*Description of the task*
Transcribe only part of the material below: the lines from the one containing "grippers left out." through the one containing "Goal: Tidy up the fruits", inclusive, exactly as written.

*Source records*
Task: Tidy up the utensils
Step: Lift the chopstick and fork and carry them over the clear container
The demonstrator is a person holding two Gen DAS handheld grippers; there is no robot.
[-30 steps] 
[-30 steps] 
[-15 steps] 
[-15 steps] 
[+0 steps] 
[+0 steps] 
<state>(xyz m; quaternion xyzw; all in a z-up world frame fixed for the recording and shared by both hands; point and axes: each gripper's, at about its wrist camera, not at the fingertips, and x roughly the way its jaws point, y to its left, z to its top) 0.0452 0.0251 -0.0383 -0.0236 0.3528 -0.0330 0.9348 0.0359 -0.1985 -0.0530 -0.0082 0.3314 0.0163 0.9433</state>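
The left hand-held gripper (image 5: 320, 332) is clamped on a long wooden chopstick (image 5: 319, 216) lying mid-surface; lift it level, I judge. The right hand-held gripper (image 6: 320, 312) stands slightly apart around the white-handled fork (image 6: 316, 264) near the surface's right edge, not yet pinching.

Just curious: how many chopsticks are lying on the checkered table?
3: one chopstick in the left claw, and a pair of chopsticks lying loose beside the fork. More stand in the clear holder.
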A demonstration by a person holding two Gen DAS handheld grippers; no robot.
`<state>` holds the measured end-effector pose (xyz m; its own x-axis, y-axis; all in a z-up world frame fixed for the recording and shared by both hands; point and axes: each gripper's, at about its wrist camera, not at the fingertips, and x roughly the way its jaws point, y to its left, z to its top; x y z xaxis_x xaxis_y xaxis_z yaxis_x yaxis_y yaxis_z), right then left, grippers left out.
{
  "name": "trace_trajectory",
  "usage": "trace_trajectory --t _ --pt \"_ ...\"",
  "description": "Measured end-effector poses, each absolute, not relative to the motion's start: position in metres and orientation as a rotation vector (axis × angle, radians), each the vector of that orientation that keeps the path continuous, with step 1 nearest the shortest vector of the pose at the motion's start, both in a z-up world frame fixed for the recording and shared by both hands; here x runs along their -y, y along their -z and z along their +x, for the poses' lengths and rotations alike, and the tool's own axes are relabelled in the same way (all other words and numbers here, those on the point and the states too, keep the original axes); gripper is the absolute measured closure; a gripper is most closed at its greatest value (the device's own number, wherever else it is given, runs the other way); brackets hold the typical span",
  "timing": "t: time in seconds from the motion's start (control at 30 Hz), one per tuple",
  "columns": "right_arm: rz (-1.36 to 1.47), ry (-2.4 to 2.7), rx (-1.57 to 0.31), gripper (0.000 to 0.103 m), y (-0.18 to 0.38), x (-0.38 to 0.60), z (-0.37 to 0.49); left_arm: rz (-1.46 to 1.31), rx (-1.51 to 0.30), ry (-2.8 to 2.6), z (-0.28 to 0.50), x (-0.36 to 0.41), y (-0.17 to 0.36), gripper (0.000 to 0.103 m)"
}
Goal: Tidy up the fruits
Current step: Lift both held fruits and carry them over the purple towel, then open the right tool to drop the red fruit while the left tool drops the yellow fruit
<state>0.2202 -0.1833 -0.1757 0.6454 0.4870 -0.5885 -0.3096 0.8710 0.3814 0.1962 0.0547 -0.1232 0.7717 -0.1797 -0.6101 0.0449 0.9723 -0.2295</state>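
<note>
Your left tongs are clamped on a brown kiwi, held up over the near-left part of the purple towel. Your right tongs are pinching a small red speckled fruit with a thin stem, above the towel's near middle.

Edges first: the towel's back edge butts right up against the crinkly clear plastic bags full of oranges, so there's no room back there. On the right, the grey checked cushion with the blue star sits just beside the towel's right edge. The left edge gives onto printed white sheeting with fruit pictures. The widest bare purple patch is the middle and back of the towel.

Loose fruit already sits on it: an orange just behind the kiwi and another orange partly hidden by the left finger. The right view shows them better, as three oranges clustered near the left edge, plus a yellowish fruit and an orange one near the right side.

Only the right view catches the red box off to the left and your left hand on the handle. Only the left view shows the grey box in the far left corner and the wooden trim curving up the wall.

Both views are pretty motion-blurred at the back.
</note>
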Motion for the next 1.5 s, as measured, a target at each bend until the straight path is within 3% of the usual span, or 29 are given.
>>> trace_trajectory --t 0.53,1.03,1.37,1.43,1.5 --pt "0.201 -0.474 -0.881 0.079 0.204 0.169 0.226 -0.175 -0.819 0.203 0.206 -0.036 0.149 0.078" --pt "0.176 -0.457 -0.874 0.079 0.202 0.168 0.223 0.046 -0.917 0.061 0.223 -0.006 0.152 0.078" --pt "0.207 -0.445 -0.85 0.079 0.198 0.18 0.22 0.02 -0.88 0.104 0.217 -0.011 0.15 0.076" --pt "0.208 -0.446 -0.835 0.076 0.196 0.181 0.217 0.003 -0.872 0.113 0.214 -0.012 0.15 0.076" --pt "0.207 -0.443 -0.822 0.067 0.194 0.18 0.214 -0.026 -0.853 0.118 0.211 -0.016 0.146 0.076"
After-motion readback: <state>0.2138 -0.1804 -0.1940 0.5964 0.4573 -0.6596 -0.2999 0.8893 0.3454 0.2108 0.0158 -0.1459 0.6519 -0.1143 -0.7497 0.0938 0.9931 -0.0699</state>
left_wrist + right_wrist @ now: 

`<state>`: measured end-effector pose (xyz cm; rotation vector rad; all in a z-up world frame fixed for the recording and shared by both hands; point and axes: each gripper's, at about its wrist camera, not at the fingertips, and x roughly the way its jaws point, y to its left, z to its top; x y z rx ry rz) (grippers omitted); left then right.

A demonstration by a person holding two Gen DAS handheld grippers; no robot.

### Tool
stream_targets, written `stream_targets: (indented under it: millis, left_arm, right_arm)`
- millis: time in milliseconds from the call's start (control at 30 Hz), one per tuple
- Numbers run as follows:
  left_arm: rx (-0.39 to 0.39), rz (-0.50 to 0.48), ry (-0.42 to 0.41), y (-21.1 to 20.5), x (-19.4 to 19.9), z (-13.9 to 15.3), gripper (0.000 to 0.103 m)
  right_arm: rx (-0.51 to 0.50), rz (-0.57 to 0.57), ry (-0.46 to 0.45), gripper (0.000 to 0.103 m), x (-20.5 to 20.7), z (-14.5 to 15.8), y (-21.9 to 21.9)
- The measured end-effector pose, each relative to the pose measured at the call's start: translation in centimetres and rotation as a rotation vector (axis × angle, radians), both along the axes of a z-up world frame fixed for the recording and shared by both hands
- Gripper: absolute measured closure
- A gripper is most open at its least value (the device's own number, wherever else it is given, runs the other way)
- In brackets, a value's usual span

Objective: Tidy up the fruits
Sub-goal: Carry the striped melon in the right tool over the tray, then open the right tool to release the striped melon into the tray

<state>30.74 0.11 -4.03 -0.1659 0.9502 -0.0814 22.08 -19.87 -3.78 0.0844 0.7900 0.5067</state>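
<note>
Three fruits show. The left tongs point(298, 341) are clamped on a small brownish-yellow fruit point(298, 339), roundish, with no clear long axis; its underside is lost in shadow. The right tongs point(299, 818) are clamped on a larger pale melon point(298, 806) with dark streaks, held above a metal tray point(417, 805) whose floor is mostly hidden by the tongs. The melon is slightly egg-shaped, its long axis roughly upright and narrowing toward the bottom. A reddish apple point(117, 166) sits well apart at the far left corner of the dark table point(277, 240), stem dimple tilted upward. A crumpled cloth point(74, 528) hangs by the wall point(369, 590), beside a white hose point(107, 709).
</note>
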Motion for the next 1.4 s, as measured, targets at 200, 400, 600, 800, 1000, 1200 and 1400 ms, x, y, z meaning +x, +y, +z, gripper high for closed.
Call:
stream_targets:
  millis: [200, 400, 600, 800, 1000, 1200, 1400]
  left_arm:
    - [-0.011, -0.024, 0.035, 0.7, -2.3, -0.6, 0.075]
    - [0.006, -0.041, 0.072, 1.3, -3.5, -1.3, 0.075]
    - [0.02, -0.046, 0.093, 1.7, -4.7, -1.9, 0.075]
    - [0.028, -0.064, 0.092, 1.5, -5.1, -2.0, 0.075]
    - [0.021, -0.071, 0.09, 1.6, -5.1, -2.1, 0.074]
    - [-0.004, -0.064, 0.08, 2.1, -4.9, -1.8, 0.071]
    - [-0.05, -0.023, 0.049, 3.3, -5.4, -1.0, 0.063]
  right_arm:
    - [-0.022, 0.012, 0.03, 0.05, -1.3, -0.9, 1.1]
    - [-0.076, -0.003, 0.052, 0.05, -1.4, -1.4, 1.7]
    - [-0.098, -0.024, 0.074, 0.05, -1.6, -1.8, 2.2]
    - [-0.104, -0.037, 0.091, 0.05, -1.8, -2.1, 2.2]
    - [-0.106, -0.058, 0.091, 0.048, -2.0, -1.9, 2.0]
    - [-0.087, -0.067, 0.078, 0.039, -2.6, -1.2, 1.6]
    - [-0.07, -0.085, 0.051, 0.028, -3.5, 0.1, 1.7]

*Expected output*
`<state>` holds the measured end-effector pose (xyz m; its own x-axis, y-axis; all in a z-up world frame fixed for the recording and shared by both hands; point and axes: each gripper's, at about its wrist camera, not at the fingertips, and x roughly the way its jaws point, y to its left, z to its top; x y z xaxis_x xaxis_y xaxis_z yaxis_x yaxis_y yaxis_z), right then left, grippers left out.
{
  "name": "trace_trajectory",
  "usage": "trace_trajectory --t _ --pt \"_ ...\"",
  "description": "Measured end-effector poses, each absolute, not relative to the motion's start: position in metres and orientation as a rotation vector (axis × angle, radians), each the vector of that orientation that keeps the path continuous, with step 1 nearest the shortest vector of the pose at the motion's start, both in a z-up world frame fixed for the recording and shared by both hands; here x runs along their -y, y along their -z and z along their +x, for the poses' lengths and rotations alike, and the tool's own axes are relabelled in the same way (all other words and numbers here, those on the point and the states too, keep the original axes); gripper is the absolute measured closure; a gripper is most closed at its greatest value (the device's own number, wherever else it is given, runs the other way); brackets hold the typical span",
  "timing": "t: time in seconds from the motion's start (control at 30 Hz), one per tuple",
  "columns": "right_arm: rz (-1.36 to 1.47), ry (-2.4 to 2.7), rx (-1.57 to 0.31), gripper (0.000 to 0.103 m), y (-0.18 to 0.38), x (-0.38 to 0.60), z (-0.37 to 0.49); left_arm: rz (-1.46 to 1.31), rx (-1.51 to 0.30), ry (-2.8 to 2.6), z (-0.28 to 0.50), x (-0.36 to 0.41), y (-0.17 to 0.36), gripper (0.000 to 0.103 m)"
}
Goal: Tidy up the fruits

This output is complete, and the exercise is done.